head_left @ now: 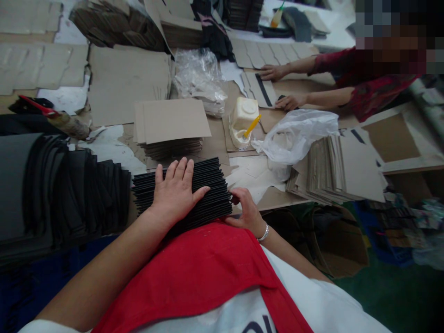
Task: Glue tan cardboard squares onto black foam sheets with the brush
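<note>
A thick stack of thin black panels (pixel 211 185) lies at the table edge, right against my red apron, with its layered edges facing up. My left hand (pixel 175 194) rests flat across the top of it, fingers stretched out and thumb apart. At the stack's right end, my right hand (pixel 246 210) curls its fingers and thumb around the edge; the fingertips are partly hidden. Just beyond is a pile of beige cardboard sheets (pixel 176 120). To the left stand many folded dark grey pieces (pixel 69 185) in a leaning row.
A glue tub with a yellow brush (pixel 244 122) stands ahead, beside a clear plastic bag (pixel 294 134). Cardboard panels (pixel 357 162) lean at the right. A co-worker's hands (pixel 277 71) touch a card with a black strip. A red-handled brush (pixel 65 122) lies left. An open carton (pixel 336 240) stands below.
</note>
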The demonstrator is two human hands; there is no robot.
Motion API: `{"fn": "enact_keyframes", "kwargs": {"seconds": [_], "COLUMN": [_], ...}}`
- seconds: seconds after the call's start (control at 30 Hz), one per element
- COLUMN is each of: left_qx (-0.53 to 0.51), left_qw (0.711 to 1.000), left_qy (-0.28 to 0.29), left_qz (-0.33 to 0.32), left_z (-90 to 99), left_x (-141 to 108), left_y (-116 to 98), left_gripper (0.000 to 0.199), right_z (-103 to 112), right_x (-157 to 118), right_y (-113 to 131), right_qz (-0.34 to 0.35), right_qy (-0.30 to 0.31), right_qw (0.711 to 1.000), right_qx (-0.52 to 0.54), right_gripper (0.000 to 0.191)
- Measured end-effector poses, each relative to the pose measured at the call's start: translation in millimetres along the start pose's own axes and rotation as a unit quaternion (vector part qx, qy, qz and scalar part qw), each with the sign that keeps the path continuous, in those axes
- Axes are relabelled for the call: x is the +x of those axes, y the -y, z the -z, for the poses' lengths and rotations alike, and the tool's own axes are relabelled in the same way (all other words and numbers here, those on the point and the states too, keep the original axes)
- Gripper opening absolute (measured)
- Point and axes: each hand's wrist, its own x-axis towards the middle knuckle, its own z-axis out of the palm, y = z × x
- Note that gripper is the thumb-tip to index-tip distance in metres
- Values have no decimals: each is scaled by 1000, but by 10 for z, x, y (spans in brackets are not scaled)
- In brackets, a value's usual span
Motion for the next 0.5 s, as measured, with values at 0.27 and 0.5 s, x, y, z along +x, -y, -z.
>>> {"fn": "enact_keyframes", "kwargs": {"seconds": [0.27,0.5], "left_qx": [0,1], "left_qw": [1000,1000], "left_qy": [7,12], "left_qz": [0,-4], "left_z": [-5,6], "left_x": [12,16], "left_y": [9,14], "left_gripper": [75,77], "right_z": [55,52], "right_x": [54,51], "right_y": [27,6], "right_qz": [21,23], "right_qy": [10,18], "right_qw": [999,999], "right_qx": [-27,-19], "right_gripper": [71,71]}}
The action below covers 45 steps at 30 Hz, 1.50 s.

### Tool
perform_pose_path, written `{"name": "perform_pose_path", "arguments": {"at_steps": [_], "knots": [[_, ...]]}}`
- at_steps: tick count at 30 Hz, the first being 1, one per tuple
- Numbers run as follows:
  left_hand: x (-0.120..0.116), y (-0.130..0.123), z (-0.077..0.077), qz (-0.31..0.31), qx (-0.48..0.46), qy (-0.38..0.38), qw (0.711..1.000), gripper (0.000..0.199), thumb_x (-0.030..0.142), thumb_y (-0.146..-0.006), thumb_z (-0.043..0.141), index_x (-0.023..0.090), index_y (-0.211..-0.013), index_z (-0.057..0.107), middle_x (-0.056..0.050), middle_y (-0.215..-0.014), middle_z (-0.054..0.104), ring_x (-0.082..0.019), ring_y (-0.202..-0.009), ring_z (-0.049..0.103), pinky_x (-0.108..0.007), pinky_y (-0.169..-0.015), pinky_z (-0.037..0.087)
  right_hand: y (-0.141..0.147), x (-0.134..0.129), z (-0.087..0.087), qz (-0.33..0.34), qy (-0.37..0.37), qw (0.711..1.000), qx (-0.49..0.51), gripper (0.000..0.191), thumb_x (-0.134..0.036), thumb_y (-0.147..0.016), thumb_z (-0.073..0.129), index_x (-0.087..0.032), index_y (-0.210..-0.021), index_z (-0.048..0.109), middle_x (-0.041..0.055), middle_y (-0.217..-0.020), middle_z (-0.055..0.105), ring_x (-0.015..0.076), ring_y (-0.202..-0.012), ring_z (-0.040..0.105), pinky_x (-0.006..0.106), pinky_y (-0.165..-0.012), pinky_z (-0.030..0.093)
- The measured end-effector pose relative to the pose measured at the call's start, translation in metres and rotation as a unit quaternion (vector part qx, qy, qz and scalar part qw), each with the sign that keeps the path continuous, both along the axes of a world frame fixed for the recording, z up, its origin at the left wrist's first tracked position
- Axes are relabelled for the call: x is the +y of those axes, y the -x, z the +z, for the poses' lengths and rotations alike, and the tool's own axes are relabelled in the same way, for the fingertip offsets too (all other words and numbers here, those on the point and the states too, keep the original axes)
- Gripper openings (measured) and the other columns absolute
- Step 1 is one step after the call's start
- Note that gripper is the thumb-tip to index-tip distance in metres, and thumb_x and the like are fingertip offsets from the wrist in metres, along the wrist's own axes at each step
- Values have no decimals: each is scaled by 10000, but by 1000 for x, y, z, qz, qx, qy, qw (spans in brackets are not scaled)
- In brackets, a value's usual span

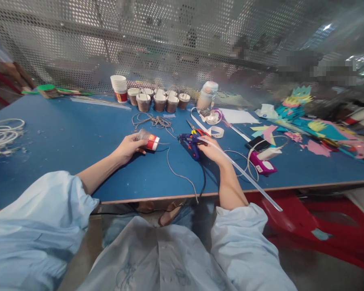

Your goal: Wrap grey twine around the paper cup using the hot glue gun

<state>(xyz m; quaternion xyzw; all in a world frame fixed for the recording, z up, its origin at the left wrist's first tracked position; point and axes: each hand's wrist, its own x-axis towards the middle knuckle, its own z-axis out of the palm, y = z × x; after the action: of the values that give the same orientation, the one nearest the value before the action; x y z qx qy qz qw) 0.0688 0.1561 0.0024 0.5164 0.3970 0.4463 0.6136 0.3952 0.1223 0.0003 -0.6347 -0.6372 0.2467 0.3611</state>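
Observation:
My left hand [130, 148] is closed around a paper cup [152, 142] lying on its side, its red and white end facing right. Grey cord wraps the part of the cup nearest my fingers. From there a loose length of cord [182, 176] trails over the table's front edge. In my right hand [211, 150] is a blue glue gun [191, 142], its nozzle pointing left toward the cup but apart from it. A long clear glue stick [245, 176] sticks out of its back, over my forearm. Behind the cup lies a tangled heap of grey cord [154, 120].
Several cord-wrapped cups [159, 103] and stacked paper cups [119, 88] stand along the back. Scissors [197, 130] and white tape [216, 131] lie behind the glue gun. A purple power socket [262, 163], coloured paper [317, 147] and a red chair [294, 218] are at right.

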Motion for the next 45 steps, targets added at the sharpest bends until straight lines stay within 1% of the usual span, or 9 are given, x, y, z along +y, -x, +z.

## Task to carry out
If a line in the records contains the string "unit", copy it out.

## Task solution
- Measured end-effector poses, each relative to the pose measured at the call's start: translation in millimetres along the start pose's own axes and rotation as a unit quaternion (vector part qx, qy, qz and scalar part qw), each with the sign that keeps the path continuous, in those axes
- The measured end-effector pose relative to the pose measured at the call's start, translation in metres and rotation as a unit quaternion (vector part qx, qy, qz and scalar part qw), each with the sign that keeps the path continuous, both along the axes of a world frame fixed for the recording, z up, its origin at the left wrist's first tracked position

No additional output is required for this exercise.